Bu nedenle yapay zeka endüstrisi, mevcut büyük hesaplama kaynaklarını daha verimli ve üretken şekillerde kullanacak yeni yollar aramak zorunda kalıyor. Araştırma çağının temel amacı, mevcut modellerin temel bir zayıflığı olan güvenilmez genelleme sorununu çözmektir. Modellerin değerlendirme testlerinde başarılı görünmesine rağmen, gerçek dünyadaki karmaşık görevlerde tutarsız ve öngörülemeyen hatalar yapması, bu genelleme eksikliğini ortaya koymaktadır.
Sutskever, insanların kısıtlı örneklerle dahi hızla öğrenme ve bilgiyi yeni durumlara aktarma yeteneğine dikkat çekiyor.
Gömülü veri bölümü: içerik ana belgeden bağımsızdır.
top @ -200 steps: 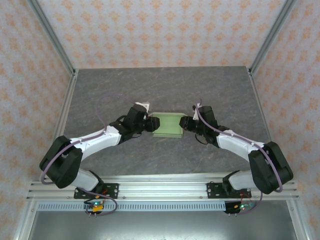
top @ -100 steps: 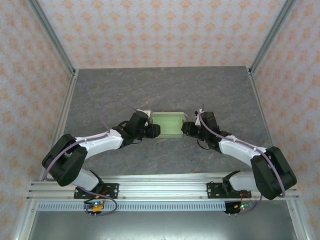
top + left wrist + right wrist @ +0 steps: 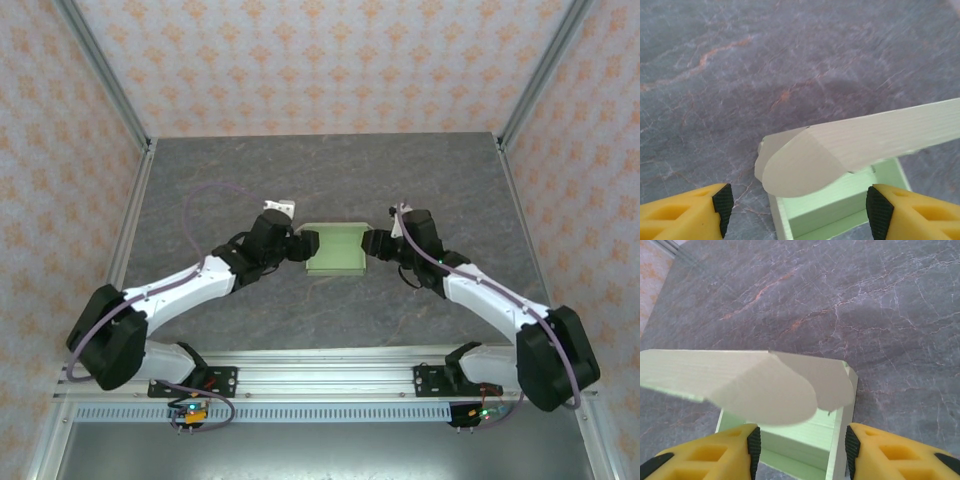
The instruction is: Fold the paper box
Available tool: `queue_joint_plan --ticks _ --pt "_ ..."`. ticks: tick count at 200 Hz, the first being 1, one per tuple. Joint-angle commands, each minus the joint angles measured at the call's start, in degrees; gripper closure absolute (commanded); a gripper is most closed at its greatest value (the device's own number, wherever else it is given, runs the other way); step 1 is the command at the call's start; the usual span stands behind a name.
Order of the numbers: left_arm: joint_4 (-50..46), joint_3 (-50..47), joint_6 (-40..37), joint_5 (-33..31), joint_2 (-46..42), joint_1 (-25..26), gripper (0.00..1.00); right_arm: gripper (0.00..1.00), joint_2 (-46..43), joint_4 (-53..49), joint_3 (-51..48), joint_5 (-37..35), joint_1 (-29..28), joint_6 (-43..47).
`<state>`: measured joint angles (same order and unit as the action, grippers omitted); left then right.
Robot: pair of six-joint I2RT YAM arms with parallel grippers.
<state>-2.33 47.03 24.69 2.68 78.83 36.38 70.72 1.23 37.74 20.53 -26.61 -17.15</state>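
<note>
Pale green paper box [image 3: 333, 250], rounded flaps [image 3: 800, 170] lifted; left hand [image 3: 309, 245] at its 9 o'clock, right hand [image 3: 371, 243] at 3, both spread, seemingly not touching.

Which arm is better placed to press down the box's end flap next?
Left, marginally. The left end effector stands open with the rounded flap of the paper box wholly between its fingers; the right end effector is narrower, and the flap there overhangs one finger.

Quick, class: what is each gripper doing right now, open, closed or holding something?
Left gripper: open, holding nothing, at one end of the box.
Right gripper: open, holding nothing, at the other end.
</note>
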Motion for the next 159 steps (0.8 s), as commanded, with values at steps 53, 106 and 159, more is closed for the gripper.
queue_joint_plan --ticks 53,106,159 --pt "1.5 4.3 -4.2 -3.2 4.6 0.1 0.36 0.52 8.8 -1.8 7.1 0.9 -0.3 4.5" --pt "1.5 6.0 -5.3 -2.3 7.1 0.1 0.56 0.65 11.4 -0.5 8.8 3.7 -0.3 3.0" --pt "0.7 7.3 -3.9 -1.1 9.0 0.1 0.67 0.74 12.4 1.7 8.0 5.1 -0.3 0.2"
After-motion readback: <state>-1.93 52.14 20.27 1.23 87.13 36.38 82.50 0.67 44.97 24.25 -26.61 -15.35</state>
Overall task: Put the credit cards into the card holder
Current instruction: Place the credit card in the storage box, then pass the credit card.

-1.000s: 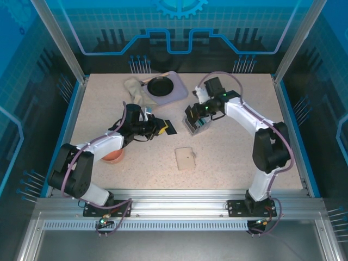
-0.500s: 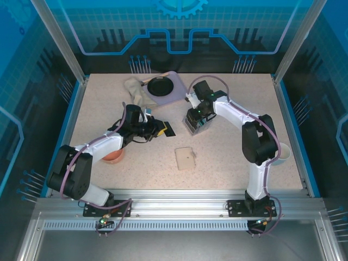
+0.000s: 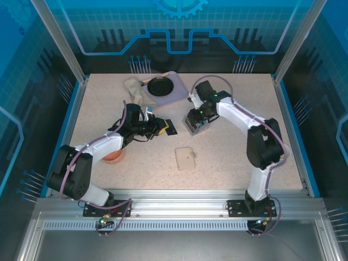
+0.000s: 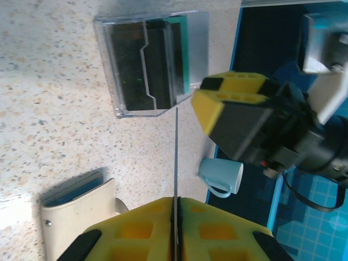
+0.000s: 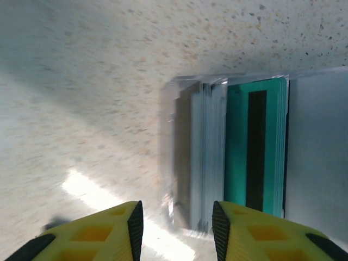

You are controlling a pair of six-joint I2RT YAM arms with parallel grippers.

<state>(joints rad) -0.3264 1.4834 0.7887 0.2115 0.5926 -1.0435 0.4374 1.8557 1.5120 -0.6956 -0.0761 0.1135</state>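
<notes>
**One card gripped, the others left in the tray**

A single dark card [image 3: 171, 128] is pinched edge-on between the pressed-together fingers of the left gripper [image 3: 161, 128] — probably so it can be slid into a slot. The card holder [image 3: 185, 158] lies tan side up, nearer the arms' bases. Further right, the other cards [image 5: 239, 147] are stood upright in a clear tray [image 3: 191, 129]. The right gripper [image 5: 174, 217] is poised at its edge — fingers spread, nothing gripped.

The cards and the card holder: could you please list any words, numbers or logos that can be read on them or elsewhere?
No text can be read anywhere.
Teal card: a dark stripe, no print visible.
Card in the left pincer: edge-on up close, too small from above.
Card holder: plain tan, no lettering visible.
Back wall: drawn patterns, no words.
</notes>
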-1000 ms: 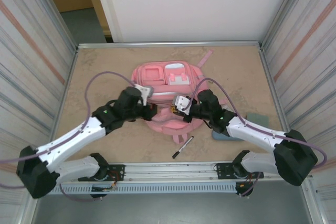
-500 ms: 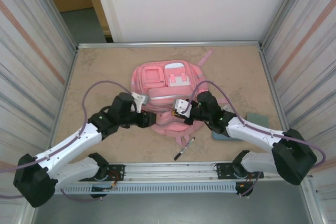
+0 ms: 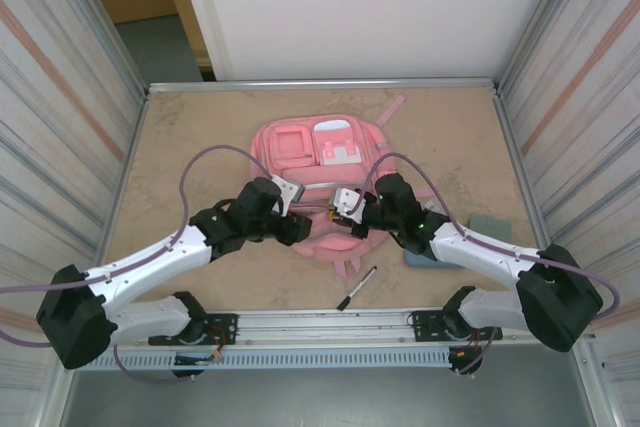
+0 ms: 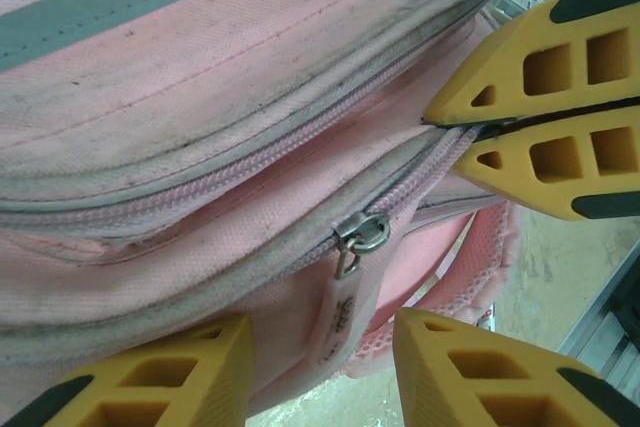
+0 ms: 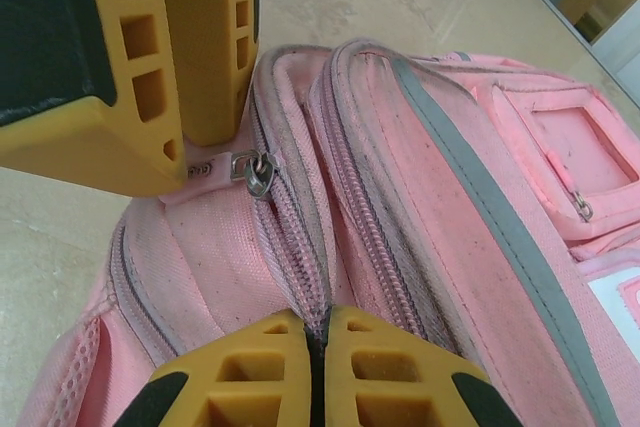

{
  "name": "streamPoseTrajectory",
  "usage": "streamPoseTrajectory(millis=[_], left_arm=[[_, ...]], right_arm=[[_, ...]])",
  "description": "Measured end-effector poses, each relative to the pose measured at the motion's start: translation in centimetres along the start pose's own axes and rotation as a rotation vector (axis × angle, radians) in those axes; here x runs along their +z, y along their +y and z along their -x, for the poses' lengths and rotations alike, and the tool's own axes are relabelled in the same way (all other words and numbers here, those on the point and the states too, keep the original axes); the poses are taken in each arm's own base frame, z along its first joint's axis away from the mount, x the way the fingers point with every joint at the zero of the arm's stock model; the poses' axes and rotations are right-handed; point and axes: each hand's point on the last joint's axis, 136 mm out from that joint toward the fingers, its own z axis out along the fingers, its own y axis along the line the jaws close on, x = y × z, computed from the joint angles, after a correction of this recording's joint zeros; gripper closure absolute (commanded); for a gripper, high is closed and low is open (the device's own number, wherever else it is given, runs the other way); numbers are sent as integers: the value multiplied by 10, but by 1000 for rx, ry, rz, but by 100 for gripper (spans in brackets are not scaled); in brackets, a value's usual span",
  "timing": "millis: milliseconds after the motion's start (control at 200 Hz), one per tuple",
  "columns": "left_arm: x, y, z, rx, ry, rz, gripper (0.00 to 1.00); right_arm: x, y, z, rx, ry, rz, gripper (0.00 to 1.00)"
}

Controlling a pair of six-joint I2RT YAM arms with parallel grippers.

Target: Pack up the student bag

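Two right fingers (image 5: 250, 372) pinch the student bag (image 3: 300, 147) at its zip (image 5: 312, 312); left fingers (image 4: 160, 377) released.

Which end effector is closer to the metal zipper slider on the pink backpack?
Left. The left end effector is open, with the zipper slider just beyond its tips. The right end effector, farther along, is shut on the student bag at its zipper seam.

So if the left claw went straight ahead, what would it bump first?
The left claw would probably meet the student bag first, near its zipper pull; depth is unclear.
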Motion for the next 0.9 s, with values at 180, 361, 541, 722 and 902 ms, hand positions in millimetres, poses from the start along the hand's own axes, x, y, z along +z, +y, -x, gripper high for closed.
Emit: streamPoseTrajectory(millis=[180,361,541,722,902], left_arm=[[7,-7,-2,3,23,-46,70],[15,-11,-5,-10,54,-67,81],[15,-13,2,-25,27,-74,88],[15,-14,7,-40,10,-104,88],[14,-17,10,-59,0,-121,84]], right_arm=[[-1,-2,1,26,-12,4,100],[-2,-4,-1,53,-13,5,100],[-2,-3,1,62,-27,9,100],[-3,-4,2,65,-30,7,100],[-3,-5,2,80,-34,7,100]])
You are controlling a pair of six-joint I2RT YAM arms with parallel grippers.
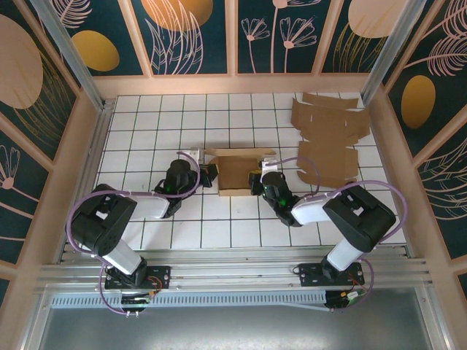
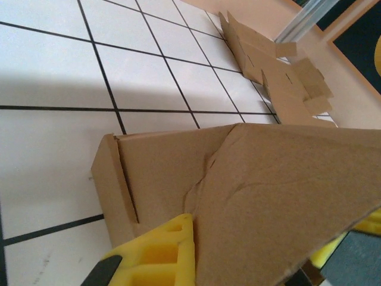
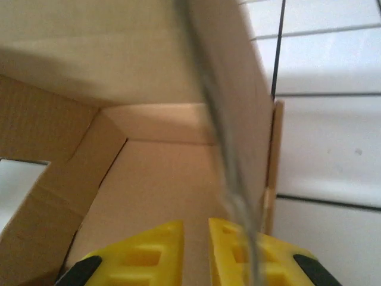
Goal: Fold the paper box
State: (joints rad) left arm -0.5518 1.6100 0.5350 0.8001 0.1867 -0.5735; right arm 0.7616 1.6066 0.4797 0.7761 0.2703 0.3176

Yeni araştırma dönemi, yapay zeka sistemlerinin bu insana özgü öğrenme verimliliğine ve sağlamlığına ulaşmasını sağlayacak yeni makine öğrenimi prensiplerini bulmayı hedefliyor. Özünde, yapay zekanın ilerlemesi için artık niceliğe değil, nitelikli bilimsel atılımlara ihtiyaç duyulduğu ifade ediliyor.